Behavioral interview questions are some of the toughest you may be asked by a potential employer, but they don’t have to be. We’ve answered some of the trickiest behavioral interview questions to make sure you don’t get stumped!
1. What did you like best and least about your previous job?
GAME PLAN: This question exposes a lot about you. When answering what you liked least, keep it brief and don’t be negative. Take the opportunity to highlight the things you liked best that will most appeal to the hiring manager. Give concrete examples of how your previous job allowed you to demonstrate and practice positive behavioral competencies.
EXAMPLE: I really enjoyed leading my team and encouraging the group to work together towards achieving key initiatives for the organization. However, I am looking for a change that will give me greater responsibility and challenges.
2. Give me an example of a problem you faced on the job and tell me how you solved it.

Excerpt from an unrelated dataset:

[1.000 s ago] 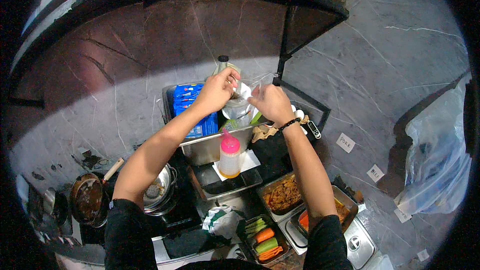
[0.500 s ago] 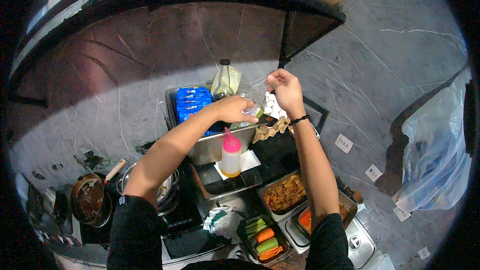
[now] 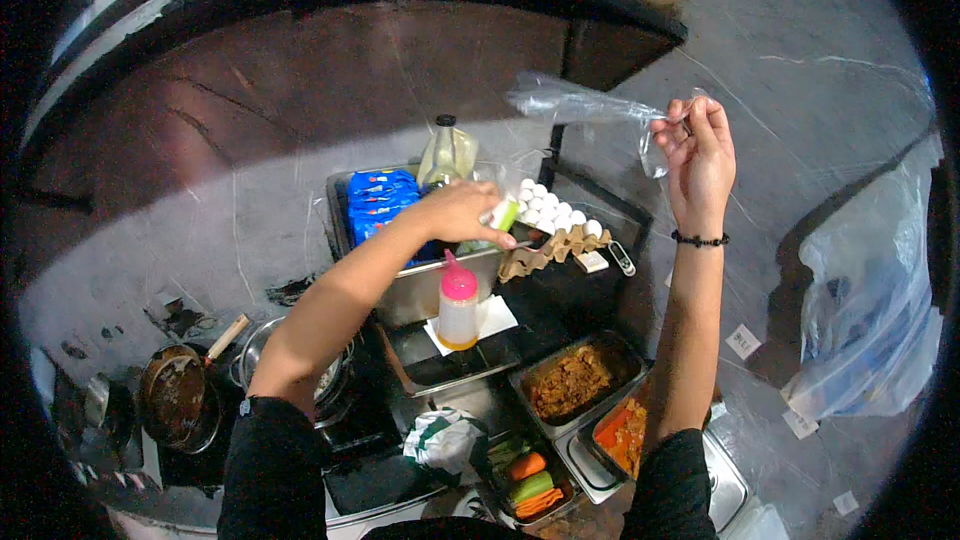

GAME PLAN: Here’s your chance to show your critical thinking and problem solving skills. Aim to give an example of a problem you tackled that will be applicable to your new job. You can utilize a very simple formula: My situation was A and I took action B and the positive outcome was C. Then follow up with a question that will invite the hiring manager to agree with you.
EXAMPLE: I was working with a department that was slowing down the sales cycle. I brought the issue to the attention of my supervisor along with a list of solutions. My supervisor gave me the authorization to implement my suggestions. As a result, the sales cycle was shortened and we were able to increase our annual sales by 5% without incurring any additional costs. I believe this is the type of problem-solving experience you aim to bring to your team. Is that right?
3. Tell me about a time when you had to face a stressful situation.
GAMEPLAN: This question assesses your coping skills. Once again, exhibit positive behavioral competencies such as, conflict resolution, decision making and conceptual thinking. You can’t always control what happens to you, but you can control your response.
EXAMPLE: I was project managing the design and implementation of a new website. From the very beginning I had all the key players involved. Half way through the project the decision makers started to disagree about the goals and audience of the site, even though we had clearly documented each phase. People were starting to worry the project would fall apart. I stayed calm and immediately set up a strategy meeting with everyone involved, along with key sales people that could offer insight and a fresh perspective. We quickly got the project back up and running and in the end were able to meet our deadline.
Having a positive attitude and rehearsing some of these behavioral interview questions will really help you in your next interview. Remember, interviewers are looking for someone that is competent and confident.